* _WORK TO BE COMPLETED_: Exactly as they appear, restate the lines of the material, from the first through the one containing "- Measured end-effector".

* _DATASET EXCERPT_:
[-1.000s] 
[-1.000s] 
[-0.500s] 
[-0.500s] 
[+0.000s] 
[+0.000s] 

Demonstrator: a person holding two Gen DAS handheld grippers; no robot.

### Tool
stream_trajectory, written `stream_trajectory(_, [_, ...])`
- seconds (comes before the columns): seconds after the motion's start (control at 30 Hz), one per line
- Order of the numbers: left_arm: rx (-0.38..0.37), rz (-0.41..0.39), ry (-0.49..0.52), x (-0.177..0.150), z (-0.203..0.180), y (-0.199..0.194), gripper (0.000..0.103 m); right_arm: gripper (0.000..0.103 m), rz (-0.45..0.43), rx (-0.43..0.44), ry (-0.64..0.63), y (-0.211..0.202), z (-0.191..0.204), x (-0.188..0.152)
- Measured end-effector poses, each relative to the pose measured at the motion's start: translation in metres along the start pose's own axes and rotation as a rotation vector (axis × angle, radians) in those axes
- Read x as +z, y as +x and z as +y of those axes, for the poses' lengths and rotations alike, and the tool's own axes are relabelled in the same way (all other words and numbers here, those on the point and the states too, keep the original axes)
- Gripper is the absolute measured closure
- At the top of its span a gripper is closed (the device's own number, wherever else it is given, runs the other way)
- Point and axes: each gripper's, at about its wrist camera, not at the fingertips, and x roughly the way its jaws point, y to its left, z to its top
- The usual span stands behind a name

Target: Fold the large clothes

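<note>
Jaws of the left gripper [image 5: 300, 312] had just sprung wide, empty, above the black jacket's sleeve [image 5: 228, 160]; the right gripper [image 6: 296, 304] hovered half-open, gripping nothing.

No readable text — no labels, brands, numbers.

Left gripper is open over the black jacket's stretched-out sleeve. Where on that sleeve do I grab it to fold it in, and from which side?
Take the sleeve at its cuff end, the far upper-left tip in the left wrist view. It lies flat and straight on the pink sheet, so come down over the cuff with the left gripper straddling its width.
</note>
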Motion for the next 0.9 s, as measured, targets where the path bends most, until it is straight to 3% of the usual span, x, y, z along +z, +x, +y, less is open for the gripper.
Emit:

* _SOLUTION FOR THIS PROBLEM_:
[-1.000s] 
[-1.000s] 
[-0.500s] 
[-0.500s] 
[+0.000s] 
[+0.000s] 

Demonstrator: a person holding two Gen DAS handheld grippers; no robot.

### Tool
stream_trajectory, written `stream_trajectory(_, [_, ...])`
- seconds (comes before the columns): seconds after the motion's start (control at 30 Hz), one per line
- Order of the numbers: left_arm: rx (-0.38..0.37), rz (-0.41..0.39), ry (-0.49..0.52), x (-0.177..0.150), z (-0.203..0.180), y (-0.199..0.194), gripper (0.000..0.103 m); right_arm: gripper (0.000..0.103 m), rz (-0.45..0.43), rx (-0.43..0.44), ry (-0.64..0.63), y (-0.211..0.202), z (-0.191..0.204), x (-0.188..0.152)
- Measured end-effector poses, each relative to the pose measured at the motion's start: translation in metres along the start pose's own axes and rotation as a rotation vector (axis × angle, radians) in those axes

The answer was given in full.